WineHQ

World Wine News

All the news that fits, we print.

12/31/2004
by Brian Vincent
Issue: 255

XML source
More Issues...

This is the 255th issue of the Wine Weekly News publication. Its main goal is to watch fireworks. It also serves to inform you of what's going on around Wine. Wine is an open source implementation of the Windows API on top of X and Unix. Think of it as a Windows compatibility layer. Wine does not require Microsoft Windows, as it is a completely alternative implementation consisting of 100% Microsoft-free code, but it can optionally use native system DLLs if they are available. You can find more info at www.winehq.org


This week, 142 posts consumed 512 K. There were 47 different contributors. 26 (55%) posted more than once. 22 (46%) posted last week too.
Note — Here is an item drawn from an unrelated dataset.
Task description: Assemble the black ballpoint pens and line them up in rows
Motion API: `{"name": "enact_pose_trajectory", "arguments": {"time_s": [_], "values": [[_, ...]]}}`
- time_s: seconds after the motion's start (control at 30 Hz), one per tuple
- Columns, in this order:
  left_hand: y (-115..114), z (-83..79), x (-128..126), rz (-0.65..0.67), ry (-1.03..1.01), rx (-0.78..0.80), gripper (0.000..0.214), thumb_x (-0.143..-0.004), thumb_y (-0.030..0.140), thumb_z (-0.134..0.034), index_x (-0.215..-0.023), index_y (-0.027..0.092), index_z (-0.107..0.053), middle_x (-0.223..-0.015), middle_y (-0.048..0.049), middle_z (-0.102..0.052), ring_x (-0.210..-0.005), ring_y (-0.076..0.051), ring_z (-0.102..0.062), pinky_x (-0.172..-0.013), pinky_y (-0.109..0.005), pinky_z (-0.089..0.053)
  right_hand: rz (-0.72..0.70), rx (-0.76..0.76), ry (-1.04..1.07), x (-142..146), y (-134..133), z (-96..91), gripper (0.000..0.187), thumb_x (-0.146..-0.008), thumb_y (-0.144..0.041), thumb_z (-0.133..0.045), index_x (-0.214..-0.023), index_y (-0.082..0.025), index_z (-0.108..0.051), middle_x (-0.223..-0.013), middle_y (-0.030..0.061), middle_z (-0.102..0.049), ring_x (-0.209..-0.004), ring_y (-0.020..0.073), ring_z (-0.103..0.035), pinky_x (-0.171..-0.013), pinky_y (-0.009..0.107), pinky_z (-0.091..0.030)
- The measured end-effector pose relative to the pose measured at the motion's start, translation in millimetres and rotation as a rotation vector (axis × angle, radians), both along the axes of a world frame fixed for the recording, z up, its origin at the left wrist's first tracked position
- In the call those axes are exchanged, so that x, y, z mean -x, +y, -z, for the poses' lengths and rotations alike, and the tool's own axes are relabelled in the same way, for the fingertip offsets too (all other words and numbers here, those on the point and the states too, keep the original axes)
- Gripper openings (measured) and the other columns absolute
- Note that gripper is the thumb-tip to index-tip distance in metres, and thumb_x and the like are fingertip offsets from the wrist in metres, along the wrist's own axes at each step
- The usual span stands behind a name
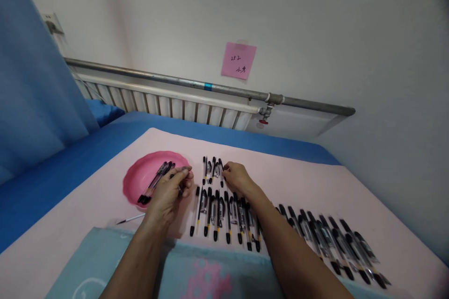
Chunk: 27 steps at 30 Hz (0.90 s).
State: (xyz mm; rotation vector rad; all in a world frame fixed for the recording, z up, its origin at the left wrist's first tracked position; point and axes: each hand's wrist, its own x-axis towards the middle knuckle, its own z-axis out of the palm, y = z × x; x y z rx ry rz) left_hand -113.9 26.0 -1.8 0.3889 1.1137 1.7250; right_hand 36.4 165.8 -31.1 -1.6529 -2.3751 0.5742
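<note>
My left hand (171, 189) is at the right rim of a pink bowl (129, 177), its fingers curled around something small and dark, mostly hidden. Several assembled-looking black-capped pens (154, 184) lean inside the bowl. My right hand (238, 177) is closed at the fingertips beside the right end of a short upper row of pen parts (212, 170); what it pinches is hidden. Below that row lies a longer row of clear pen barrels with black ends, refills and caps (217, 215), partly covered by my right forearm.
More pen parts (333, 243) lie in a slanted group at the right. A thin white refill-like stick (130, 218) rests below the bowl. A light-blue cloth (196, 271) covers the near edge of the pink mat (280, 173). A radiator (175, 107) and pipe stand behind.
</note>
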Motion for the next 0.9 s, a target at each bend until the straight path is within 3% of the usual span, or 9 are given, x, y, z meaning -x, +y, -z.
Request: {"name": "enact_pose_trajectory", "arguments": {"time_s": [0.2,0.27,0.37,0.43,0.5,0.63,0.77,0.9], "values": [[-2,-1.7,-2,0.053,-0.04,0.005,0.017,-0.065,0.015,-0.065,-0.08,0.009,-0.061,-0.065,-0.0035,-0.06,-0.05,-0.006,-0.052,-0.039,-0.014,-0.037,0.035,0.023,0.075,0,-4,0.2,0.025,-0.075,-0.013,-0.043,-0.089,-0.013,-0.064,-0.07,0.0057,-0.066,-0.06,0.0129,-0.059,-0.056,0.02,-0.039],[-2,-4.3,-2,0.062,-0.104,0.036,0.013,-0.069,0.014,-0.061,-0.081,0.009,-0.061,-0.069,-0.0063,-0.062,-0.054,-0.008,-0.057,-0.046,-0.017,-0.045,0.044,0.033,0.107,-1,-5,-4.8,0.027,-0.076,-0.011,-0.041,-0.092,-0.013,-0.063,-0.065,0.0037,-0.064,-0.053,0.0114,-0.057,-0.053,0.02,-0.039],[-2,-8.6,-3,0.066,-0.264,0.077,0.011,-0.076,0.015,-0.053,-0.082,0.008,-0.06,-0.081,-0.0129,-0.065,-0.071,-0.015,-0.063,-0.064,-0.026,-0.052,0.012,0.006,0.173,1,-14,-22.1,0.024,-0.078,-0.014,-0.043,-0.092,-0.015,-0.062,-0.071,0.0028,-0.065,-0.058,0.0108,-0.057,-0.057,0.019,-0.04],[-1,-10.6,-4,0.088,-0.362,0.07,0.013,-0.079,0.016,-0.05,-0.082,0.008,-0.06,-0.087,-0.0155,-0.065,-0.081,-0.019,-0.063,-0.072,-0.031,-0.052,-0.094,-0.04,0.257,7,-26,-36.8,0.019,-0.079,-0.016,-0.045,-0.087,-0.017,-0.063,-0.077,0.0017,-0.065,-0.066,0.0105,-0.057,-0.063,0.019,-0.04],[0,-11.1,-5,0.113,-0.426,0.046,0.015,-0.08,0.018,-0.049,-0.081,0.009,-0.06,-0.086,-0.0147,-0.066,-0.082,-0.02,-0.063,-0.073,-0.032,-0.052,-0.3,-0.106,0.36,14,-42,-49.0,0.017,-0.079,-0.016,-0.047,-0.084,-0.018,-0.063,-0.079,0.0011,-0.064,-0.072,0.0107,-0.056,-0.068,0.02,-0.04],[1,-7.3,-7,0.105,-0.475,-0.017,0.015,-0.081,0.017,-0.048,-0.077,0.011,-0.061,-0.071,-0.0064,-0.065,-0.06,-0.011,-0.06,-0.058,-0.023,-0.052,-0.628,-0.204,0.294,29,-72,-55.2,0.017,-0.079,-0.012,-0.048,-0.087,-0.018,-0.062,-0.086,0.003,-0.06,-0.081,0.0127,-0.053,-0.074,0.023,-0.039],[2,-1.9,-7,0.13,-0.496,-0.026,0.014,-0.079,0.016,-0.05,-0.079,0.01,-0.063,-0.069,-0.0046,-0.063,-0.055,-0.008,-0.056,-0.052,-0.019,-0.048,-0.696,-0.3,0.2,36,-85,-46.6,0.017,-0.082,-0.013,-0.045,-0.092,-0.017,-0.058,-0.094,0.0057,-0.056,-0.086,0.0138,-0.051,-0.077,0.026,-0.038],[1,-4.3,-8,0.137,-0.48,-0.006,0.013,-0.079,0.016,-0.05,-0.078,0.011,-0.062,-0.069,-0.0045,-0.063,-0.06,-0.01,-0.058,-0.055,-0.021,-0.049,-0.716,-0.336,0.19,34,-81,-47.2,0.015,-0.081,-0.015,-0.045,-0.088,-0.016,-0.058,-0.088,0.005,-0.057,-0.078,0.0129,-0.051,-0.072,0.023,-0.038]]}}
The top 5 posters of the week were:

  1. 18 posts in 86K by Linus Torvalds
  2. 11 posts in 58K by Jesse Allen
  3. 10 posts in 31K by Mike Hearn
  4. 9 posts in 27K by Thomas Sailer
  5. 7 posts in 17K by Dimitrie O. Paun

News: Xandros Reviews 12/25/2004 Archive
News

Some reviews of Xandros Desktop 3 Deluxe have come out this week. Xandros includes CrossOver Office and usually gets high marks for the integration it has with the rest of the desktop. Once again, reviewers seem impressed with CodeWeavers' work. Mad Penguin's review thought CrossOver Office 4 showed good improvement over earlier versions. NewsForge's review thought it was a valuable addition to the distribution:

CrossOver Office is going to be a big selling point for this version of Xandros, and if you have indispensable Windows applications that are on the supported list (like Quicken, various Microsoft Office versions, and so on) it can provide you with an end to dual-booting to get them those apps.


Kernel Problem Solved (con't) 12/28/2004 Archive
Integration

Over a month ago we reported some issues with Wine running on the latest development versions of the Linux kernel. For the most part everything runs, but some specific stuff used by nasty things like copy protection schemes seem to mysteriously fail. We first covered this in issue #249 , but you can find a detailed description in issue #250 . At the time, Linus came up with some patches that fixed some problems he uncovered but it didn't appear to fix the original problem reported by Jesse Allen. This week Thomas Sailer raised the issue again with a different program:

Any news about the ptrace single-stepping breakage of wine?

The application that stopped working for me is xst, the Xilinx HDL synthesizer (there's a free as in beer version at ed. this link ). I'm currently at kernel 2.6.10-ac1 (as packaged by Arjan van de Ven), and wine-20041201-1fc3winehq.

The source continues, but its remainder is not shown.